* _WORK TO BE COMPLETED_
When you reach the line in the data below that contains "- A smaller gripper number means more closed", please start repeating lines exactly, and stop after the line that contains "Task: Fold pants", repeating nothing else.

* _THE DATA_
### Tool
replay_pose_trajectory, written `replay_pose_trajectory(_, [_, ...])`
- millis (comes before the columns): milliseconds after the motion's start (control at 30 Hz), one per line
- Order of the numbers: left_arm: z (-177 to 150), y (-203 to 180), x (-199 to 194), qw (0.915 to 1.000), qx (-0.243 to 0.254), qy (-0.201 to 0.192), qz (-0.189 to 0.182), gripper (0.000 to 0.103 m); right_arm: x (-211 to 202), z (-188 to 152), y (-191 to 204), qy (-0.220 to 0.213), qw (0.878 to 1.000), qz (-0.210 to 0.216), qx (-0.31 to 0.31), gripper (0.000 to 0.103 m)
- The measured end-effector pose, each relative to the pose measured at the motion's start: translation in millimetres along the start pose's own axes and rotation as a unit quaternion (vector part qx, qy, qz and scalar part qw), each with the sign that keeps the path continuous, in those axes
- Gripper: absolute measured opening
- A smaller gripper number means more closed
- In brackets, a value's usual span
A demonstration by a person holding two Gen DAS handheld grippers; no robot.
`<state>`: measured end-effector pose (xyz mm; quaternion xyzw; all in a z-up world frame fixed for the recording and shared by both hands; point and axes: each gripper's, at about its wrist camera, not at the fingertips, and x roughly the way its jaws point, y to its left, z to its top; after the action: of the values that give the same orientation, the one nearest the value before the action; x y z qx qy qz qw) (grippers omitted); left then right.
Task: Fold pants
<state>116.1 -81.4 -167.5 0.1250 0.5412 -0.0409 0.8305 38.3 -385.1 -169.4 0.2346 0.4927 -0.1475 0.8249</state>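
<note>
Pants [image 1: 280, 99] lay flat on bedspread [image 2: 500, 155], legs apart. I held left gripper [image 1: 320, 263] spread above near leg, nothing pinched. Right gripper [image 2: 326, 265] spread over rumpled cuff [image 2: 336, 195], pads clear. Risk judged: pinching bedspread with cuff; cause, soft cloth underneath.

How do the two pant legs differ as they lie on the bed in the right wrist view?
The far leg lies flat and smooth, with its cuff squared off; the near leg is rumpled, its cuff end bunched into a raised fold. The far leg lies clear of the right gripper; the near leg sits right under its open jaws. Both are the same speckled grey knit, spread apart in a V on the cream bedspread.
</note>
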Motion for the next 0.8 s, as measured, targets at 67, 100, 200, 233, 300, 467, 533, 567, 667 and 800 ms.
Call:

* _TASK OUTPUT_
- A smaller gripper number means more closed
- In brackets, a value's usual span
A demonstration by a person holding two Gen DAS handheld grippers; no robot.
`<state>`: measured end-effector pose (xyz mm; quaternion xyzw; all in a z-up world frame fixed for the recording and shared by both hands; point and axes: each gripper's, at about its wrist camera, not at the fingertips, and x roughly the way its jaws point, y to its left, z to its top; after the action: of the values that give the same orientation, the one nearest the value before the action; x y z qx qy qz qw) (grippers omitted); left then right.
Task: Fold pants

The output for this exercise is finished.